ASSIGNMENT
Drop the pictures from the entries below, then reproduce the rest exactly.
━━━ EXCERPTED RECORDS
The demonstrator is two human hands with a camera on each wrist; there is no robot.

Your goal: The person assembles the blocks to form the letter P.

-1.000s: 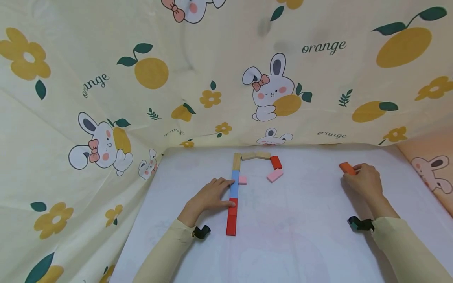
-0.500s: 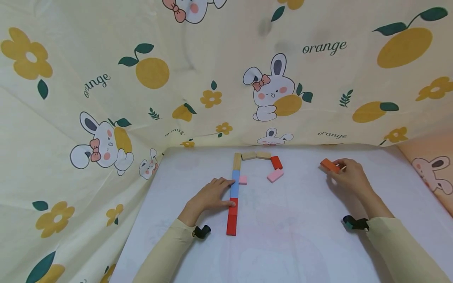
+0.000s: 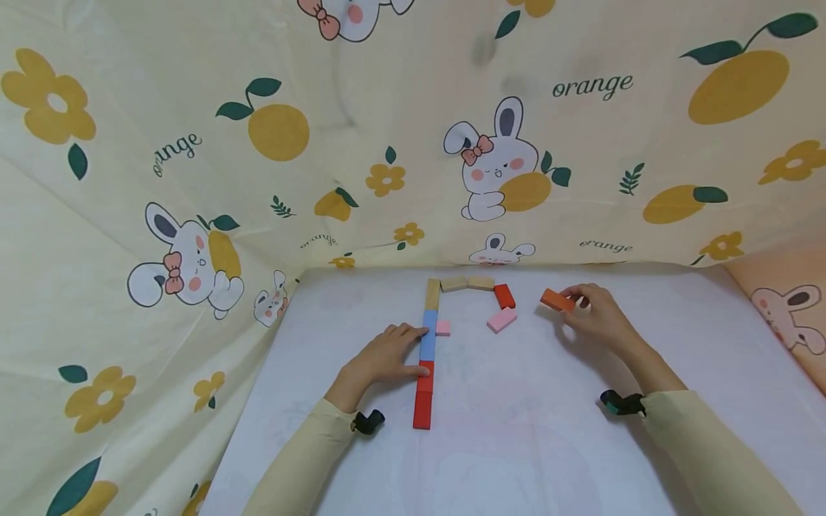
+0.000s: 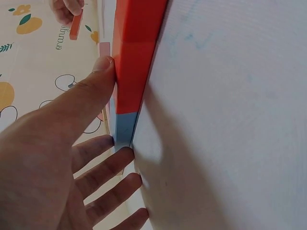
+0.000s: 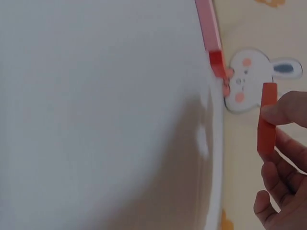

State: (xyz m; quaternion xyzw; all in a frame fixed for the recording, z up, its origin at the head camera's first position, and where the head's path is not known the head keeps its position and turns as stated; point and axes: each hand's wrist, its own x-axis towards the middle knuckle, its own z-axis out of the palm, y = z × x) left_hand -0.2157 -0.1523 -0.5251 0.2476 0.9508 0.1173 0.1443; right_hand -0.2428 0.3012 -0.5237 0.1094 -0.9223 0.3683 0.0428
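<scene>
My right hand [image 3: 596, 312] pinches an orange block [image 3: 557, 300] between thumb and fingers, held a little above the table, right of the laid blocks. In the right wrist view the block [image 5: 267, 120] stands upright in the pinch. My left hand [image 3: 381, 356] rests its extended fingertips and thumb against the left side of a straight row: a blue section [image 3: 428, 337] and red blocks [image 3: 423, 408], with a wooden block [image 3: 432, 294] at the far end. Two more wooden blocks [image 3: 480, 284], a red block [image 3: 505, 297] and a pink block [image 3: 502, 320] curve off to the right.
A small pink block [image 3: 442, 328] sits against the right side of the blue section. Patterned cloth [image 3: 361, 143] hangs behind and to the left of the white table [image 3: 516, 430]. An orange-toned cloth [image 3: 784, 308] lines the right side.
My right hand has moved left across the table, carrying the orange block toward the red and pink blocks. The left hand and the laid blocks have stayed where they were.
</scene>
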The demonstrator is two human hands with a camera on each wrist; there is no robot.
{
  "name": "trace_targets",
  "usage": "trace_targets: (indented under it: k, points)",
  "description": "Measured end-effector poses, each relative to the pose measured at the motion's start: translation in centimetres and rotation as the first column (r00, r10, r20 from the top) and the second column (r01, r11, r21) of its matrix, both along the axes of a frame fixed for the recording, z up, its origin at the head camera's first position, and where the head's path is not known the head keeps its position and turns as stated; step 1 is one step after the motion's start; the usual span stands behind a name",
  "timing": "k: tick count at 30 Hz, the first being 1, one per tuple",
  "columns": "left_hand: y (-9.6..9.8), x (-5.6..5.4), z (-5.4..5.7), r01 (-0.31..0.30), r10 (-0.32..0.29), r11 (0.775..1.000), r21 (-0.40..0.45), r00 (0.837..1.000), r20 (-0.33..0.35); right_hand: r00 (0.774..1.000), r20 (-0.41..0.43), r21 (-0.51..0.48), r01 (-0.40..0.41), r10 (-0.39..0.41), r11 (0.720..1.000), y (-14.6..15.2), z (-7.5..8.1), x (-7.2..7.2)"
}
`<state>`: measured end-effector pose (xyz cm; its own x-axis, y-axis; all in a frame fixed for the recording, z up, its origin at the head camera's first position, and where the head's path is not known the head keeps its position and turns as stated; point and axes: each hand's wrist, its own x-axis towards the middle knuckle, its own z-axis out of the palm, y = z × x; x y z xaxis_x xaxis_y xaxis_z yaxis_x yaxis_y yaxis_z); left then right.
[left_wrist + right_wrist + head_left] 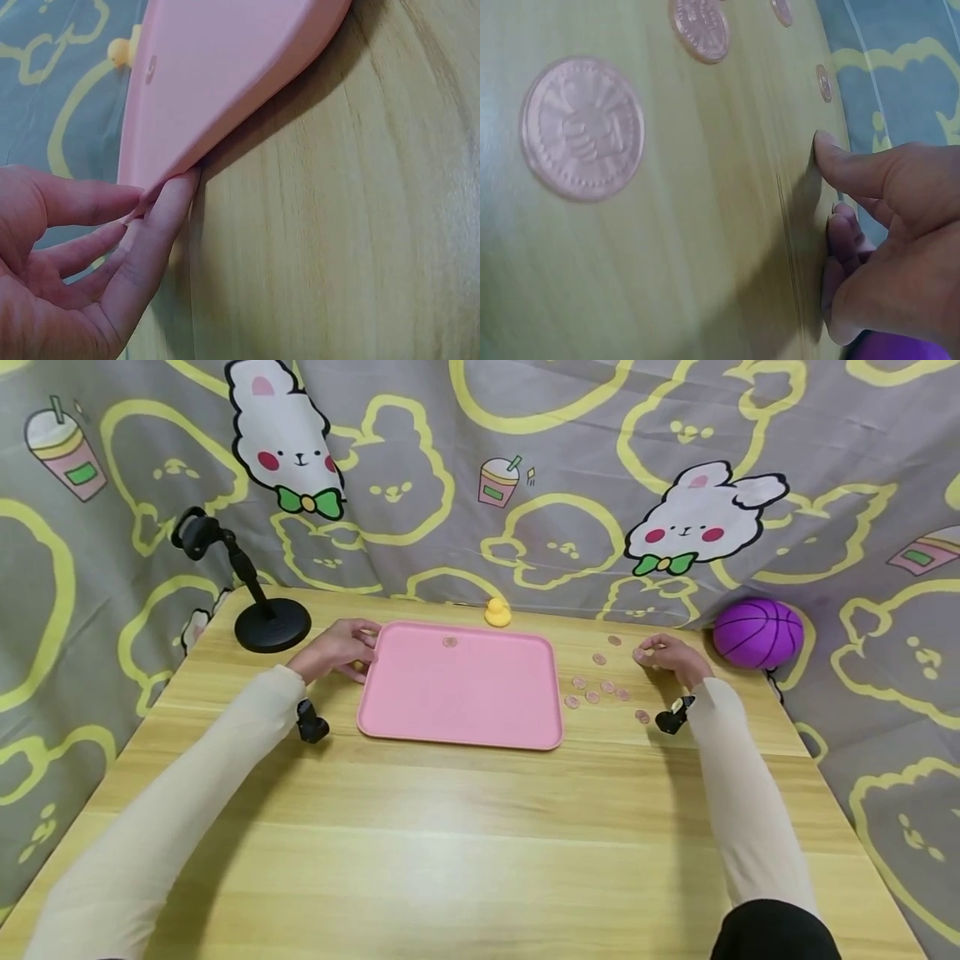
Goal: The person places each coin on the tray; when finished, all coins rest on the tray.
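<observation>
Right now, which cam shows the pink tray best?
Head: nearly the whole pink tray is in frame, including the coin on it. Left wrist gives only a cropped close-up, with the left hand pinching its rim. Right wrist doesn't show it.

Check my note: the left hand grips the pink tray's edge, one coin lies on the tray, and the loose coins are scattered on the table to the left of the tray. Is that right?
Not quite: the loose coins are scattered on the table to the right of the pink tray, as the head view shows. The rest of the note stands.
</observation>
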<state>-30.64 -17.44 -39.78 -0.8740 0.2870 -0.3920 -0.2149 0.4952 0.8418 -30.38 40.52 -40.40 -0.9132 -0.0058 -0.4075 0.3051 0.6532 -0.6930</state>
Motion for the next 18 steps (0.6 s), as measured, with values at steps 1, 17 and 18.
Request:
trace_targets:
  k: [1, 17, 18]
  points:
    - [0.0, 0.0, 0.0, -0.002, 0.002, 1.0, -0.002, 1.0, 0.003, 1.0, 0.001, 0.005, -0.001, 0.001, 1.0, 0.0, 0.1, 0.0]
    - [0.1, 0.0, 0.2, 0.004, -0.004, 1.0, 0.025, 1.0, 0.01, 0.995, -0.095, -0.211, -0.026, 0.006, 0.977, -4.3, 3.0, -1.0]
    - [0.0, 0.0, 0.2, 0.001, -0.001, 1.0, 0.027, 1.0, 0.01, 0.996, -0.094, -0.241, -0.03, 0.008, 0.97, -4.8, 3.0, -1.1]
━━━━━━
EXERCISE RESPONSE
The demonstrator is two human hands with a camera on each wrist; there is no robot.

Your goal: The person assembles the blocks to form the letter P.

-1.000s: 
-0.500s: 
+0.000s: 
+0.000s: 
+0.000s: 

State: (xyz m; quaternion xyzw; all in a frame fixed for the recording, z up, its origin at the head camera's first position, and where the head's path is not known the head keeps its position and turns as stated; point and axes: each hand's wrist, its own x-axis towards the middle knuckle, its own z-axis out of the palm, y = z × x) left_hand -0.2157 -0.1523 -0.5251 0.2476 0.9508 0.1173 0.1443; right_hand -0.2428 0.3012 -0.5237 0.1094 -0.9223 0.3683 0.0428
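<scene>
My right hand [image 3: 596, 312] pinches an orange block [image 3: 557, 300] between thumb and fingers, held a little above the table, right of the laid blocks. In the right wrist view the block [image 5: 267, 120] stands upright in the pinch. My left hand [image 3: 381, 356] rests its extended fingertips and thumb against the left side of a straight row: a blue section [image 3: 428, 337] and red blocks [image 3: 423, 408], with a wooden block [image 3: 432, 294] at the far end. Two more wooden blocks [image 3: 480, 284], a red block [image 3: 505, 297] and a pink block [image 3: 502, 320] curve off to the right.
A small pink block [image 3: 442, 328] sits against the right side of the blue section. Patterned cloth [image 3: 361, 143] hangs behind and to the left of the white table [image 3: 516, 430]. An orange-toned cloth [image 3: 784, 308] lines the right side.
My right hand has moved left across the table, carrying the orange block toward the red and pink blocks. The left hand and the laid blocks have stayed where they were.
</scene>
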The demonstrator is two human hands with a camera on each wrist; there is no robot.
{
  "name": "trace_targets",
  "usage": "trace_targets: (indented under it: k, points)",
  "description": "Measured end-effector poses, each relative to the pose measured at the motion's start: translation in centimetres and rotation as the first column (r00, r10, r20 from the top) and the second column (r01, r11, r21) of its matrix, both along the axes of a frame fixed for the recording, z up, its origin at the head camera's first position, and where the head's path is not known the head keeps its position and turns as stated; step 1 is one step after the motion's start; the usual span stands behind a name",
  "timing": "k: tick count at 30 Hz, the first being 1, one per tuple",
  "columns": "left_hand: y (-9.6..9.8), x (-5.6..5.4), z (-5.4..5.7), r01 (-0.31..0.30), r10 (-0.32..0.29), r11 (0.775..1.000), r21 (-0.40..0.45), r00 (0.837..1.000), r20 (-0.33..0.35); right_hand: r00 (0.774..1.000), r20 (-0.41..0.43), r21 (-0.51..0.48), r01 (-0.40..0.41), r10 (-0.39..0.41), r11 (0.720..1.000), y (-14.6..15.2), z (-7.5..8.1), x (-7.2..7.2)"
}
`<state>`: measured end-effector pose (xyz cm; its own x-axis, y-axis; all in a frame fixed for the recording, z up, its origin at the head camera's first position, and where the head's path is not known the head keeps its position and turns as stated; point and axes: each hand's wrist, its own x-axis towards the middle knuckle, its own z-axis out of the palm, y = z × x; x y z xaxis_x xaxis_y xaxis_z yaxis_x yaxis_y yaxis_z); left then right.
[left_wrist + right_wrist + head_left] 
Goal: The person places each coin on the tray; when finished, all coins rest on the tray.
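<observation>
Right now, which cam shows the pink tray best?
Head: nearly the whole pink tray is in frame, including the coin on it. Left wrist gives only a cropped close-up, with the left hand pinching its rim. Right wrist doesn't show it.

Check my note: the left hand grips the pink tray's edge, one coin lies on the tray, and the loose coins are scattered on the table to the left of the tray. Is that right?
Not quite: the loose coins are scattered on the table to the right of the pink tray, as the head view shows. The rest of the note stands.
</observation>
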<state>-30.64 -17.44 -39.78 -0.8740 0.2870 -0.3920 -0.2149 0.4952 0.8418 -30.38 40.52 -40.40 -0.9132 -0.0058 -0.4075 0.3051 0.6532 -0.6930</state>
Motion for the next 18 steps (0.6 s), as measured, with values at steps 1, 17 and 18.
Request:
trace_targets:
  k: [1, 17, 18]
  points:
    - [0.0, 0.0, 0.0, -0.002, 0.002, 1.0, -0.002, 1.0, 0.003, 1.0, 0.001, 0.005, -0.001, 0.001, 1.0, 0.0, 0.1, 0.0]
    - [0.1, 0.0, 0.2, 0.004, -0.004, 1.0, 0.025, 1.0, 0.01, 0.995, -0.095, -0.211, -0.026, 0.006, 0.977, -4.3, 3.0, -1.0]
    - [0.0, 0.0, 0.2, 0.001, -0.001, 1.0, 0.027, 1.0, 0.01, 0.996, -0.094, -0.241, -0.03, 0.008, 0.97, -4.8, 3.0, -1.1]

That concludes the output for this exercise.